Nothing but the lines from the first line of the records through the line with "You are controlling" should be output, exactly as written and free of pictures.

(Data extracted from a collection)
——————

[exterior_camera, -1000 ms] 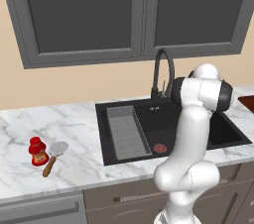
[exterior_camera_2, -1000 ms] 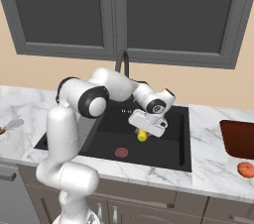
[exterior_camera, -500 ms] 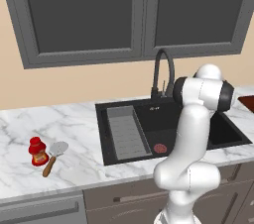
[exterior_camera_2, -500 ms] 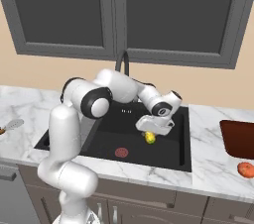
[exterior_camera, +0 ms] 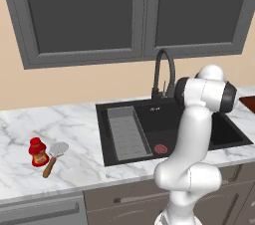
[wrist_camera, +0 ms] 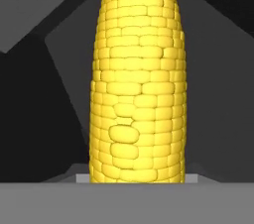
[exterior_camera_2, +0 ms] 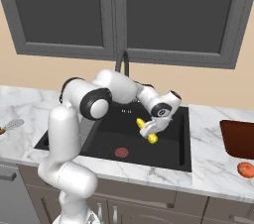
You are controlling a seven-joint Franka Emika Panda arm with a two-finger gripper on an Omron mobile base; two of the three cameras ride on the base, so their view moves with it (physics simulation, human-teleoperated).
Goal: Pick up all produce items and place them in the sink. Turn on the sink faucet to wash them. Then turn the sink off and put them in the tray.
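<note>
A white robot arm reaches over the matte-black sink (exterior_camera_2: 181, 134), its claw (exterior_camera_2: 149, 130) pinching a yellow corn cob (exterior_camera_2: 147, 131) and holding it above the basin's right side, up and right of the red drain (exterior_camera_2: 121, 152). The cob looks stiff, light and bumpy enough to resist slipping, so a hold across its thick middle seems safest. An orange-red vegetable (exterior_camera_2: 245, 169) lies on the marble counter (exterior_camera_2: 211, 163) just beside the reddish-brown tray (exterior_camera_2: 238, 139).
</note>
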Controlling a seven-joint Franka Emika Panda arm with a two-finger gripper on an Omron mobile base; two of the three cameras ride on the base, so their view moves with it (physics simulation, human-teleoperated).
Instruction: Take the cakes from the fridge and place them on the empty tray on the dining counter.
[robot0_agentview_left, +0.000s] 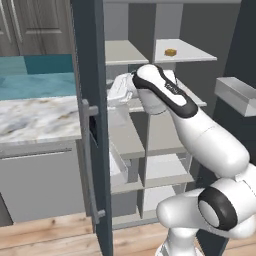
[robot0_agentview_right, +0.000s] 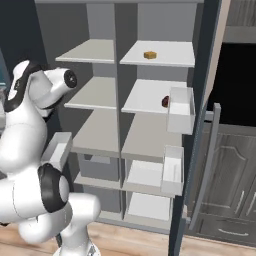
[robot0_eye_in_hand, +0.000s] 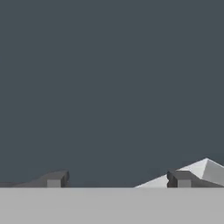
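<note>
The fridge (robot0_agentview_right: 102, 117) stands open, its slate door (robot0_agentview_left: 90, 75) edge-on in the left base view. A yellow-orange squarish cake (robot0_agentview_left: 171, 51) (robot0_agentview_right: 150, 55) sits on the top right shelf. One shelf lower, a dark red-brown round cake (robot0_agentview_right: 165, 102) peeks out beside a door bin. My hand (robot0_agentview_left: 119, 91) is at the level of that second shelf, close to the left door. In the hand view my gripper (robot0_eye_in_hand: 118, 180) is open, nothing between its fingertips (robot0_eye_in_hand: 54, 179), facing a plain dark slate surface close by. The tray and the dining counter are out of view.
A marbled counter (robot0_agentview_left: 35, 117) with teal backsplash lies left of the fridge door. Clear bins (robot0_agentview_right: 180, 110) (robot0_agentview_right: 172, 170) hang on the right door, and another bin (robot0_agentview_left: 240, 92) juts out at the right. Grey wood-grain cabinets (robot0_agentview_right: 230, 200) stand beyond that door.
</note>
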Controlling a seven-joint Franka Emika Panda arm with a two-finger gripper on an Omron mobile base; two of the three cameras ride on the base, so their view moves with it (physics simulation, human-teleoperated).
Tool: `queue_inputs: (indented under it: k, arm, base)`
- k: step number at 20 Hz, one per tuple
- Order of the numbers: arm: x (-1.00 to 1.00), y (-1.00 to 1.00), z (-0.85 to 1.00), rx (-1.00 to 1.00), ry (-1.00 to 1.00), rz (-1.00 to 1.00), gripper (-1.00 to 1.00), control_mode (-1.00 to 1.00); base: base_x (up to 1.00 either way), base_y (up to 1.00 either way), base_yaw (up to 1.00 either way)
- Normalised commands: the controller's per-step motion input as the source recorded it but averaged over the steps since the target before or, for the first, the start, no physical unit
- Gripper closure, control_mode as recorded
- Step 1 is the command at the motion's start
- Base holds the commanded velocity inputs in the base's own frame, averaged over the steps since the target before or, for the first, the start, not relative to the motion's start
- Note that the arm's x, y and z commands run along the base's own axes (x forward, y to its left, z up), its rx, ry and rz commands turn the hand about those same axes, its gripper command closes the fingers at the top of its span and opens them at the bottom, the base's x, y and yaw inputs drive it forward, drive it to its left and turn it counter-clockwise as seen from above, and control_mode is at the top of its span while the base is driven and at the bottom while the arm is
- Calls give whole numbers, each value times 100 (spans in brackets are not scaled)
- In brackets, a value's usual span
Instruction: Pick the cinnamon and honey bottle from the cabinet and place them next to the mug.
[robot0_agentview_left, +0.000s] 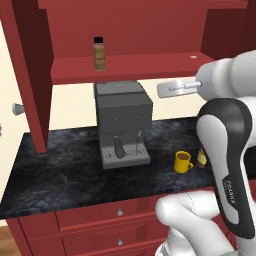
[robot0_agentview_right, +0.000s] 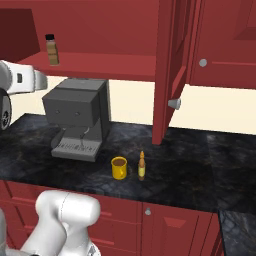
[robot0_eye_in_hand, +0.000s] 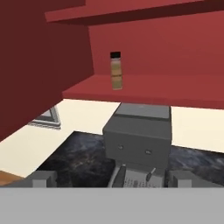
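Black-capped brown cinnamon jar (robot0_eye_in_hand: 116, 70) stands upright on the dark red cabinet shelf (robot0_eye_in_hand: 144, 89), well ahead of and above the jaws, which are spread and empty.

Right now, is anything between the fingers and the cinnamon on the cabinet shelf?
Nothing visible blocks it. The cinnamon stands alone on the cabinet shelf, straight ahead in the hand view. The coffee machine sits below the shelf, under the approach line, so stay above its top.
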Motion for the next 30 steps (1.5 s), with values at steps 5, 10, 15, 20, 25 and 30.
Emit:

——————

Solution for this problem:
[exterior_camera, -1000 ms] 
[exterior_camera_2, -1000 ms] 
[exterior_camera, -500 ms] 
[exterior_camera_2, -500 ms] 
[exterior_camera, +0 ms] 
[wrist_camera, +0 ms] 
[exterior_camera_2, +0 ms] 
You are controlling a seven-joint Franka Emika Panda arm with a two-finger gripper on an Omron mobile base; two of the three cameras ride on the base, so their view moves with it (physics simulation, human-teleoperated).

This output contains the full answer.